In Deuteronomy 30:11-14, a passage in this week’s Torah reading Nitzavim, God tells the people that the Instructions are not up in the heavens or far across the sea; “no, the thing is very close to you, in your mouth and in your heart, to observe it”.

You can never see this ancient biblical passage in the same light after reading a surpassingly brilliant and consequential  interpretation of it in  the Talmud, about the oven of Akhnai (Babylonian Talmud, Bava Metzia 59b). It is the passage of the Talmud that is on display in these times at a  museum display at the High Court of Israel. The Talmudic account is wondrously concise, in some ways funny, in some ways tragic, and worthy of endless study.

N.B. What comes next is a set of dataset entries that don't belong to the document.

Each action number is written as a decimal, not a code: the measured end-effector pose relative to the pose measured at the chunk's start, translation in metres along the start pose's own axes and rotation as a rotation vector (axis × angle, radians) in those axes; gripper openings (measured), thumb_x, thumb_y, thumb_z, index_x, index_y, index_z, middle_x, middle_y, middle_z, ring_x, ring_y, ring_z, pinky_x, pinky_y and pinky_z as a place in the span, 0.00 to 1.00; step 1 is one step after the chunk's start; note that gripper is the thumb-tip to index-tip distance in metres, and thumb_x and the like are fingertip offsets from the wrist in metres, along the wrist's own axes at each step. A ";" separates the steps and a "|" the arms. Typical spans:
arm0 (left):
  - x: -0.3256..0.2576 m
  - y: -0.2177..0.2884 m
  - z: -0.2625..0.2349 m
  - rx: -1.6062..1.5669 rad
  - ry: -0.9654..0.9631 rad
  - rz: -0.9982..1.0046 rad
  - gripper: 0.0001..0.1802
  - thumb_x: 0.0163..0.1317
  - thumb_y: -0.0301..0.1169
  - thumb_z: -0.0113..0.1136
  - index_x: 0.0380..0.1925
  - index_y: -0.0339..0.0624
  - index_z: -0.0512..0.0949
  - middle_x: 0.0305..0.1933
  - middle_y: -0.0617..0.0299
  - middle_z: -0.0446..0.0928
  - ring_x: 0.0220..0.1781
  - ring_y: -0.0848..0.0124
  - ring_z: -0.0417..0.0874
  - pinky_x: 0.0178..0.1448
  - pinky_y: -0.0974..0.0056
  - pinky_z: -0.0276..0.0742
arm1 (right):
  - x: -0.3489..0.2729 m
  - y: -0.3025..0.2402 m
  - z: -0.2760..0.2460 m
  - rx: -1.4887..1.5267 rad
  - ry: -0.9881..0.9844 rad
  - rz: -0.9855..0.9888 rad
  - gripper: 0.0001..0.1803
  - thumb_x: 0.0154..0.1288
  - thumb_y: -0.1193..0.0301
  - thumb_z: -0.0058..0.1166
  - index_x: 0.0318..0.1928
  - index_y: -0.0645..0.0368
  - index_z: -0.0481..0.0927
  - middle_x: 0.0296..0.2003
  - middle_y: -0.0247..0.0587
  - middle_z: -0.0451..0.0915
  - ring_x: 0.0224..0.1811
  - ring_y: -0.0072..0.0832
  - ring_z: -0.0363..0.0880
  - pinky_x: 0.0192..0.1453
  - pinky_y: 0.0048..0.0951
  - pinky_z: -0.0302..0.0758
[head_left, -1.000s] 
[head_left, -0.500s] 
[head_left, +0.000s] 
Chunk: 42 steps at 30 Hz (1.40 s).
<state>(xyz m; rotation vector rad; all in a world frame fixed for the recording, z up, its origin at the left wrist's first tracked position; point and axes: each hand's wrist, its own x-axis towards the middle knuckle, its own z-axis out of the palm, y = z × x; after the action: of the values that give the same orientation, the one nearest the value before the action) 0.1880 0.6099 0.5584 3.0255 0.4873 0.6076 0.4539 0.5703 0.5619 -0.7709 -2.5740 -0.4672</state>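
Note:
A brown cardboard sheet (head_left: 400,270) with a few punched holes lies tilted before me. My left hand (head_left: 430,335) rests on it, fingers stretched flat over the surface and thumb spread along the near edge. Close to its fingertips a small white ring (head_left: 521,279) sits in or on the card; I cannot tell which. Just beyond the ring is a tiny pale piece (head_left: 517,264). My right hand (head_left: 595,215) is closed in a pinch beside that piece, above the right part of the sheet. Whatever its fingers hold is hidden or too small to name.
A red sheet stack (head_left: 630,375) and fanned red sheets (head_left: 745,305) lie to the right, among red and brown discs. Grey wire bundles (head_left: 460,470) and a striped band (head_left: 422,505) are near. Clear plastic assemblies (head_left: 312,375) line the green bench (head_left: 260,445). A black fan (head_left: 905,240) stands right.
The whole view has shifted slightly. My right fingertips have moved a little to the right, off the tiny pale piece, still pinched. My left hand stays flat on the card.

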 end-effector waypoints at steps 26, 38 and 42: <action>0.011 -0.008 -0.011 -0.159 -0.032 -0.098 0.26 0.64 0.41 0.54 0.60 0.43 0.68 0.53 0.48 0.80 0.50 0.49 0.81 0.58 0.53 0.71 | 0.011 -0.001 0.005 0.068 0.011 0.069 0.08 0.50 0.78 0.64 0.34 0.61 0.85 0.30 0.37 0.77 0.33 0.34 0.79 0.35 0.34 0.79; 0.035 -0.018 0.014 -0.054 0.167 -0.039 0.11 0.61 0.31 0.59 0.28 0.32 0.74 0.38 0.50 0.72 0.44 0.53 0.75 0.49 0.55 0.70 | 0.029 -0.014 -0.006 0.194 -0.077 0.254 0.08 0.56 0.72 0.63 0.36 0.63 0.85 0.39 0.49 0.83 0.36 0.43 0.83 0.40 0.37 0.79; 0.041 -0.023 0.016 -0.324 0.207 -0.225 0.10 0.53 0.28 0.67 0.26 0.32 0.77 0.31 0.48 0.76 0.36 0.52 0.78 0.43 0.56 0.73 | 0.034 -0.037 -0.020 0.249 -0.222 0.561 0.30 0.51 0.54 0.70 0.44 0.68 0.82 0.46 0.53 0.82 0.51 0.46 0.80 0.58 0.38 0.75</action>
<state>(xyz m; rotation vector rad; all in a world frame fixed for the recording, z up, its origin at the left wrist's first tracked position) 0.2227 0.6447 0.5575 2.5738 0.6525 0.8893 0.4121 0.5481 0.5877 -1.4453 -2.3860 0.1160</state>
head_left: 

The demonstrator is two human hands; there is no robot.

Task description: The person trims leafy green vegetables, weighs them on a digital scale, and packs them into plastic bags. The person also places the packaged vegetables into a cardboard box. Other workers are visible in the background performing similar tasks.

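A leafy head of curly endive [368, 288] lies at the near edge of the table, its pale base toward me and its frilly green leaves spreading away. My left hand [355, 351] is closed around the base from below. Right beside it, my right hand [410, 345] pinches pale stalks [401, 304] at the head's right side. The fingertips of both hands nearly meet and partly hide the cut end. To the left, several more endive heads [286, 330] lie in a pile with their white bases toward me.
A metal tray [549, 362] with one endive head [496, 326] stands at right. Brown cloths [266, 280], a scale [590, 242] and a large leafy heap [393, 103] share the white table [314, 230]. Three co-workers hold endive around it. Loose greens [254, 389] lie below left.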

What happens is that there is a dispute over how to interpret the instructions. Rabbi Eliezer takes a particular position; the majority disagree. Rabbi Eliezer asks a carob tree to move if it agrees with him. It does. He asks a river to reverse its flow if it agrees with him. It does. By the end, he asks a voice from Heaven to agree with him. It does. But the other rabbis quote Deuteronomy: the Instructions are not in heaven, they are in our hearts. In effect, they say that we cannot change the language of the instructions, but we have the power to interpret. God responds by laughing and saying, “My children have defeated me.” You cannot change the words of the Torah, but we, as Jewish people, have the power to interpret them, and we can keep doing that through time.

So, the Torah is a partnership: God and his people, the letter of the law and its interpretation.

Even if God does not speak through voices from heaven, the words of his revelation remain alive in the spirits and minds of the people of Israel. God laughs that his children have “defeated him”. But God is laughing. His people – the stiff-necked people, the audacious people, the iconoclastic people – have found a way to both abide by God’s words with reverence and at the same time bring to bear all their resources of intellectual maturity, experience as individuals and as a people, practical judgment, and aspiration to holiness.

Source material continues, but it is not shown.